(Dataset excerpts)
======
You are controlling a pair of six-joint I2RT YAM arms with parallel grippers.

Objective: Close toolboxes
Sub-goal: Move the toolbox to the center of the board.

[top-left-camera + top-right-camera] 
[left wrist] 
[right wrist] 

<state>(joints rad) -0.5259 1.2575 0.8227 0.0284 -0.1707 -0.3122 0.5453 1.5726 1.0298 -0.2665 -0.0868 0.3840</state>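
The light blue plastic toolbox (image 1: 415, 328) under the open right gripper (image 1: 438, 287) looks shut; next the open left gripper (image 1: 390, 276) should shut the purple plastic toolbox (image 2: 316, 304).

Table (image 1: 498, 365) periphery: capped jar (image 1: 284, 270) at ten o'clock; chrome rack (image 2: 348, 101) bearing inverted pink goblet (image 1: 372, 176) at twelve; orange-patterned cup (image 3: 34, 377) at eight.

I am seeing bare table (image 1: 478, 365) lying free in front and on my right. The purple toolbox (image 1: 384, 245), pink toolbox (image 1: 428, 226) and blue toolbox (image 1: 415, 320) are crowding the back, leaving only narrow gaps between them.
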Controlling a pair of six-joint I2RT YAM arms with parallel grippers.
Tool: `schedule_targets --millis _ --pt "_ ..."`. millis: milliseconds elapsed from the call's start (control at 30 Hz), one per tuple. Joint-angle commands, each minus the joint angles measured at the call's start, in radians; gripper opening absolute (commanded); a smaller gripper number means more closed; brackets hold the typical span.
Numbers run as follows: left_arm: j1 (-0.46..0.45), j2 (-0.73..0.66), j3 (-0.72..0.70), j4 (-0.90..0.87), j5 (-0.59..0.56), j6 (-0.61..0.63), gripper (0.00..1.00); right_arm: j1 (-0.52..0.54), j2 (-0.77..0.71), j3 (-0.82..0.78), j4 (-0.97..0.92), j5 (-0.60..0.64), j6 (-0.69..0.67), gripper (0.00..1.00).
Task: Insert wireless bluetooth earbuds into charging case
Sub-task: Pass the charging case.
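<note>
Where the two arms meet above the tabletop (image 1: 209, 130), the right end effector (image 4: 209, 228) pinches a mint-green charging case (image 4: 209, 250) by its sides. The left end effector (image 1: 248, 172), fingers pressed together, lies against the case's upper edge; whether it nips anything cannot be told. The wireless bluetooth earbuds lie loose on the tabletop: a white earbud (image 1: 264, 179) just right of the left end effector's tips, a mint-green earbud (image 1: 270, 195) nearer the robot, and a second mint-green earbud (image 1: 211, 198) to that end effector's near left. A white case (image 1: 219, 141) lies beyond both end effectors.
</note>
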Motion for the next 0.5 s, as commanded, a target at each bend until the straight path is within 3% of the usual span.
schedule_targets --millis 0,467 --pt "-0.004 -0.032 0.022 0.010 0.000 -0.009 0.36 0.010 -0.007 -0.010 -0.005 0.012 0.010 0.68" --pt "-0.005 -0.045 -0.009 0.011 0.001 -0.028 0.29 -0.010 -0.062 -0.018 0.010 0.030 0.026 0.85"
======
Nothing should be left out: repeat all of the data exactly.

• [RESPONSE TO THE EXERCISE]
You are controlling a pair of six-joint I2RT YAM arms with parallel grippers.

Objective: Close toolboxes
Sub-goal: Move the toolbox to the center of the board.

[top-left-camera + top-right-camera] 
[left wrist] 
[right wrist] 

<state>(joints rad) -0.5259 1.2575 0.8227 0.0284 -0.1707 -0.3122 0.5453 1.5726 1.0298 -0.2665 -0.0868 0.3840</state>
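The light blue plastic toolbox (image 1: 415, 328) under the open right gripper (image 1: 438, 287) looks shut; next the open left gripper (image 1: 390, 276) should shut the purple plastic toolbox (image 2: 316, 304).

Table (image 1: 498, 365) periphery: capped jar (image 1: 284, 270) at ten o'clock; chrome rack (image 2: 348, 101) bearing inverted pink goblet (image 1: 372, 176) at twelve; orange-patterned cup (image 3: 34, 377) at eight.

I am seeing bare table (image 1: 478, 365) lying free in front and on my right. The purple toolbox (image 1: 384, 245), pink toolbox (image 1: 428, 226) and blue toolbox (image 1: 415, 320) are crowding the back, leaving only narrow gaps between them.
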Controlling a pair of six-joint I2RT YAM arms with parallel grippers.
Tool: `schedule_targets --millis _ --pt "_ ..."`. millis: milliseconds elapsed from the call's start (control at 30 Hz), one per tuple. Joint-angle commands, each minus the joint angles measured at the call's start, in radians; gripper opening absolute (commanded); a smaller gripper number means more closed; brackets hold the typical span.
Numbers run as follows: left_arm: j1 (-0.46..0.45), j2 (-0.73..0.66), j3 (-0.72..0.70), j4 (-0.90..0.87), j5 (-0.59..0.56), j6 (-0.61..0.63), gripper (0.00..1.00); right_arm: j1 (-0.52..0.54), j2 (-0.77..0.71), j3 (-0.82..0.78), j4 (-0.97..0.92), j5 (-0.60..0.64), j6 (-0.69..0.67), gripper (0.00..1.00).
Task: Insert wireless bluetooth earbuds into charging case
Sub-task: Pass the charging case.
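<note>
Where the two arms meet above the tabletop (image 1: 209, 130), the right end effector (image 4: 209, 228) pinches a mint-green charging case (image 4: 209, 250) by its sides. The left end effector (image 1: 248, 172), fingers pressed together, lies against the case's upper edge; whether it nips anything cannot be told. The wireless bluetooth earbuds lie loose on the tabletop: a white earbud (image 1: 264, 179) just right of the left end effector's tips, a mint-green earbud (image 1: 270, 195) nearer the robot, and a second mint-green earbud (image 1: 211, 198) to that end effector's near left. A white case (image 1: 219, 141) lies beyond both end effectors.
</note>
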Motion for the next 0.5 s, as commanded, a target at each bend until the straight path is within 3% of the usual span.
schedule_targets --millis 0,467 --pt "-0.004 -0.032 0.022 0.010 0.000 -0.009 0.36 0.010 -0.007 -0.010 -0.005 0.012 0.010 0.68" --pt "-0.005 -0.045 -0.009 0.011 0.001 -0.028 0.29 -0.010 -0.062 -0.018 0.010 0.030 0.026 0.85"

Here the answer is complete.